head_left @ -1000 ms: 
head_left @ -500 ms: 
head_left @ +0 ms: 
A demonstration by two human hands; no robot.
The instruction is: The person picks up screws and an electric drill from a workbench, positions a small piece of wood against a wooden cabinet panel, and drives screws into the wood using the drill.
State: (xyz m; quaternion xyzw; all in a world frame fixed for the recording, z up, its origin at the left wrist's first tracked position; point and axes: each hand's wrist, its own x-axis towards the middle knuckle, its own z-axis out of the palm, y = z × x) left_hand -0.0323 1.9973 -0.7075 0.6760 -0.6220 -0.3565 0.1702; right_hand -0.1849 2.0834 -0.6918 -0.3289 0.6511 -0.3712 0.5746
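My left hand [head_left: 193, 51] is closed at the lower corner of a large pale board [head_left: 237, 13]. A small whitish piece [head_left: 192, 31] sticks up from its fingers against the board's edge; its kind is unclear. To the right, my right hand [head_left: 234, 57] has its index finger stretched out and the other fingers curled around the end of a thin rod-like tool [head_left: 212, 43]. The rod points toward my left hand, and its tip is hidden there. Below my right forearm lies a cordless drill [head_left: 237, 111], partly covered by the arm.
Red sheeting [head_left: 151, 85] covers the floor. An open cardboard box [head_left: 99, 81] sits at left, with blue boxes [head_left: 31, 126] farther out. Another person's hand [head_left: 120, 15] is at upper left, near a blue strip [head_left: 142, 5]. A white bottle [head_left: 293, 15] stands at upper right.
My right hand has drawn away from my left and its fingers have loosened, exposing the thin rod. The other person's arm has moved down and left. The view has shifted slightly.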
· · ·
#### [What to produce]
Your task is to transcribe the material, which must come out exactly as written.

#### [Solution]
head_left @ -1000 ms: 
head_left @ -500 ms: 
head_left @ +0 ms: 
A demonstration by two human hands; no robot.
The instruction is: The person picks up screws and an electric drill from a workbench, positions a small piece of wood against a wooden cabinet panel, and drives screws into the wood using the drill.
State: (xyz m; quaternion xyzw; all in a world frame fixed for the recording, z up, its origin at the left wrist's first tracked position; point and axes: each hand's wrist, its own x-axis towards the middle knuckle, its own z-axis out of the palm, y = z × x) left_hand -0.0323 1.9973 -0.7075 0.6760 -0.6220 -0.3565 0.1702; right_hand -0.1849 2.0834 -0.6918 -0.3289 0.6511 -0.3712 0.5746
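My left hand [head_left: 193, 51] is closed at the lower corner of a large pale board [head_left: 237, 13]. A small whitish piece [head_left: 192, 31] sticks up from its fingers against the board's edge; its kind is unclear. To the right, my right hand [head_left: 234, 57] has its index finger stretched out and the other fingers curled around the end of a thin rod-like tool [head_left: 212, 43]. The rod points toward my left hand, and its tip is hidden there. Below my right forearm lies a cordless drill [head_left: 237, 111], partly covered by the arm.
Red sheeting [head_left: 151, 85] covers the floor. An open cardboard box [head_left: 99, 81] sits at left, with blue boxes [head_left: 31, 126] farther out. Another person's hand [head_left: 120, 15] is at upper left, near a blue strip [head_left: 142, 5]. A white bottle [head_left: 293, 15] stands at upper right.
My right hand has drawn away from my left and its fingers have loosened, exposing the thin rod. The other person's arm has moved down and left. The view has shifted slightly.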

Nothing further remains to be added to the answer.